#' Class CVSSForecaster
#'
#' Forecasts monthly mean CVSS scores of subsets of CWE vulnerabilities.
#'
#' @section Private attributes:{
#' All private attribute's have \code{NA} as default value.
#' \itemize{
#' \item \strong{cwes} the \code{character} vector of available CWEs
#' \item \strong{cwes_ts} monthly time series of mean monthly CVSS scores of the CWEs in private attribute \code{cwes}
#' \item \strong{start_year} the first year of a time period
#' \item \strong{end_year} the last year of a time period
#' \item \strong{end_month} the last month of a time period
#' \item \strong{benchmark} the attribute for holding a list of \link{BenchmarkModel} objects
#' \item \strong{arima} the attribute for holding a list of \link{ARIMAModel} objects
#' \item \strong{ets} the attribute for holding a list of \link{ETSModel} objects
#' \item \strong{tslinear} the attribute for holding a list of \link{TSLinearModel} objects
#' \item \strong{nnar} the attribute for holding a list of \link{NNARModel} objects
#' \item \strong{arfima} the attribute for holding a list of \link{ARFIMAModel} objects
#' \item \strong{bagged_ets} the attribute for holding a list of \link{BaggedETSModel} objects
#' \item \strong{tbats} the attribute for holding a list of \link{TBATSModel} objects
#' \item \strong{struct_ts} the attribute for holding a list of \link{StructTSModel} objects
#' \item \strong{best_model_list} the attribute for holding a list of forecasting model objects which gave the best overall forecast accuracy results for specific CWEs
#' }
#' }
#'
#'
#' @section Public methods:{
#' \itemize{
#' \item \strong{new()} creates new CVSSForecaster object
#' \item \strong{getCWENames()} returns private attribute \code{cwes}
#' \item \strong{getSeries()} returns private attribute \code{cwes_ts}
#' \item \strong{getBenchmark(cwe_name)} returns private attribute \code{benchmark} when the argument \code{cwe_name} is missing; otherwise returns a \link{BenchmarkModel} object (from \code{benchmark}) corresponding to \code{cwe_name} value (CWE ID)

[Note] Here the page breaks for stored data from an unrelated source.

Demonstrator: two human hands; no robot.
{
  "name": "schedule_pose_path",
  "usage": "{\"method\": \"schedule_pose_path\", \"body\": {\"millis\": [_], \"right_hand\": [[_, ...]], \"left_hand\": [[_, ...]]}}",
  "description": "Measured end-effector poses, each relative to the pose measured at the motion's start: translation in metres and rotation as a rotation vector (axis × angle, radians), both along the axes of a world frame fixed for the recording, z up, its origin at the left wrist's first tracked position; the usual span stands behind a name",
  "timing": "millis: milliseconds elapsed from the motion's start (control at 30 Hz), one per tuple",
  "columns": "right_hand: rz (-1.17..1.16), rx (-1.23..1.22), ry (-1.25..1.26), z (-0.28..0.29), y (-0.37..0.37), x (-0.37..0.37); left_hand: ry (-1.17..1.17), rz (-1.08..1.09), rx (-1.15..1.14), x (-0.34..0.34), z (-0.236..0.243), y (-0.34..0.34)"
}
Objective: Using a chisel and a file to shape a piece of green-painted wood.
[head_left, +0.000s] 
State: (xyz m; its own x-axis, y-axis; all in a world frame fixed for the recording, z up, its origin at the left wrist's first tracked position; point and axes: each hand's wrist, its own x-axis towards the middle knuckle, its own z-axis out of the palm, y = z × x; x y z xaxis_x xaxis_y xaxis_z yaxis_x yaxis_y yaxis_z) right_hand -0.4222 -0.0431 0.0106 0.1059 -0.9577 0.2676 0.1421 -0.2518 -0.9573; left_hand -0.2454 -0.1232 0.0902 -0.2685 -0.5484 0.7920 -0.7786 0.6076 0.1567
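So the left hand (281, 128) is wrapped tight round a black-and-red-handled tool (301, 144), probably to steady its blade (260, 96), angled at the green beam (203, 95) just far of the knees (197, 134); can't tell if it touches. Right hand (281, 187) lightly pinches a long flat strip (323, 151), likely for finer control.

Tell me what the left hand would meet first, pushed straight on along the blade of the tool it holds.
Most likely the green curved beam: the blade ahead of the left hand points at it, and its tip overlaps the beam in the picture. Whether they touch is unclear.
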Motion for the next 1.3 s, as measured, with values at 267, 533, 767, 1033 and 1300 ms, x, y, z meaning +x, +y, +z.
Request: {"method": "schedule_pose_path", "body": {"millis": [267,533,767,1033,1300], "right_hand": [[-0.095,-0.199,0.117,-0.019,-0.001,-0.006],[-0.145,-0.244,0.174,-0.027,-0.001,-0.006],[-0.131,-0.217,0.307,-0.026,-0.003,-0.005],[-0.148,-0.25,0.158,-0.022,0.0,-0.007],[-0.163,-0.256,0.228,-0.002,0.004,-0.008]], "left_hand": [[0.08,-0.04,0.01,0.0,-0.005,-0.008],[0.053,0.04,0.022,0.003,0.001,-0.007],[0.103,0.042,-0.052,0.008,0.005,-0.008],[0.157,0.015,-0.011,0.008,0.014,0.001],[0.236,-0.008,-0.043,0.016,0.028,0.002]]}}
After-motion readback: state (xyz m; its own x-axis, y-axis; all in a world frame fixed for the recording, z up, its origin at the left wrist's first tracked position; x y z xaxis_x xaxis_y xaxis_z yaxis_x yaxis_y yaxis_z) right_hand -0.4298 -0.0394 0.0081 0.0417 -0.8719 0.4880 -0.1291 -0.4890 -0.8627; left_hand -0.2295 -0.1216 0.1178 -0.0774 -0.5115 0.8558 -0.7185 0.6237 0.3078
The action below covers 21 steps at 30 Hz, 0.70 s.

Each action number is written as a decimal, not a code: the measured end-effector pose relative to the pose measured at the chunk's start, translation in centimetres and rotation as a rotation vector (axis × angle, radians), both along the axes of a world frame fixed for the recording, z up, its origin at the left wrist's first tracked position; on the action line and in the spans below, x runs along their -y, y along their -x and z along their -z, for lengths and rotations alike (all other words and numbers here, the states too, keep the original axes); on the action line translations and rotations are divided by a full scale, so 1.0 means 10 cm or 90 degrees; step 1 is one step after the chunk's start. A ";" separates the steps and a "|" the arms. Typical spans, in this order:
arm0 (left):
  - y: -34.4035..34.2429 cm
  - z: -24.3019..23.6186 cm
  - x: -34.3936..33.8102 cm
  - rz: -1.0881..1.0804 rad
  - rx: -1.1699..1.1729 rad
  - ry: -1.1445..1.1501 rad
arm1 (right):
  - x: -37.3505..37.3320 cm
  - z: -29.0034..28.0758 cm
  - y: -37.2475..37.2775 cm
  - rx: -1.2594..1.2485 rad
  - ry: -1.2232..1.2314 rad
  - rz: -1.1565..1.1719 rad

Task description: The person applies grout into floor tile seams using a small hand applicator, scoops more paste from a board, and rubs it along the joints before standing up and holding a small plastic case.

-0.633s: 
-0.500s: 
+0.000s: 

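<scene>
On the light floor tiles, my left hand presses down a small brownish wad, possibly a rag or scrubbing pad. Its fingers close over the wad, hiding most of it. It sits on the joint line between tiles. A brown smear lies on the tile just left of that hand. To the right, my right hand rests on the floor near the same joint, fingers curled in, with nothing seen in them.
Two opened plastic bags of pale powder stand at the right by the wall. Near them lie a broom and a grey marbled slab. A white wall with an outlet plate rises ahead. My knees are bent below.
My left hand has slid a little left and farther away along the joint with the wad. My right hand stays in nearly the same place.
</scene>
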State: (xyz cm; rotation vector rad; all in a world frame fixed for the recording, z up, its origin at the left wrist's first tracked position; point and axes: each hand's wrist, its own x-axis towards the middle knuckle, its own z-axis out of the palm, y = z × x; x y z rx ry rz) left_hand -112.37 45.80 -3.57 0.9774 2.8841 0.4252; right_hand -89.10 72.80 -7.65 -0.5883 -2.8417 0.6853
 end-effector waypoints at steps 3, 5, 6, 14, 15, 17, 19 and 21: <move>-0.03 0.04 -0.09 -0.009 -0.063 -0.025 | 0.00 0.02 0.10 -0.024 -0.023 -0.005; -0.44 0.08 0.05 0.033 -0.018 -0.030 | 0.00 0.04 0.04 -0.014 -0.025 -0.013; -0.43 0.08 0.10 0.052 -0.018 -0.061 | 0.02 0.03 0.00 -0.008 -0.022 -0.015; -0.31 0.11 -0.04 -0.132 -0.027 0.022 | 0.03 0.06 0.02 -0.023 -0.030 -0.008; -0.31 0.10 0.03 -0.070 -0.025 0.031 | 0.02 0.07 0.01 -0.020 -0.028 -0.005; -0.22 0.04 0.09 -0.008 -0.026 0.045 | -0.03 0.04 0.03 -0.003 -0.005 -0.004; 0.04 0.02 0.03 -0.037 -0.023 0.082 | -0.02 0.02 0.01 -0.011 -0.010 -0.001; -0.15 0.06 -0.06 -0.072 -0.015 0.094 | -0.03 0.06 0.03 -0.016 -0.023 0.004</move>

#' \item \strong{getARIMA(cwe_name)} returns private attribute \code{arima} when the argument \code{cwe_name} is missing; otherwise returns a \link{ARIMAModel} object (from \code{arima}) corresponding to \code{cwe_name} value (CWE ID)
#' \item \strong{getETS(cwe_name)} returns private attribute \code{ets} when the argument \code{cwe_name} is missing; otherwise returns a \link{ETSModel} object (from \code{ets}) corresponding to \code{cwe_name} value (CWE ID)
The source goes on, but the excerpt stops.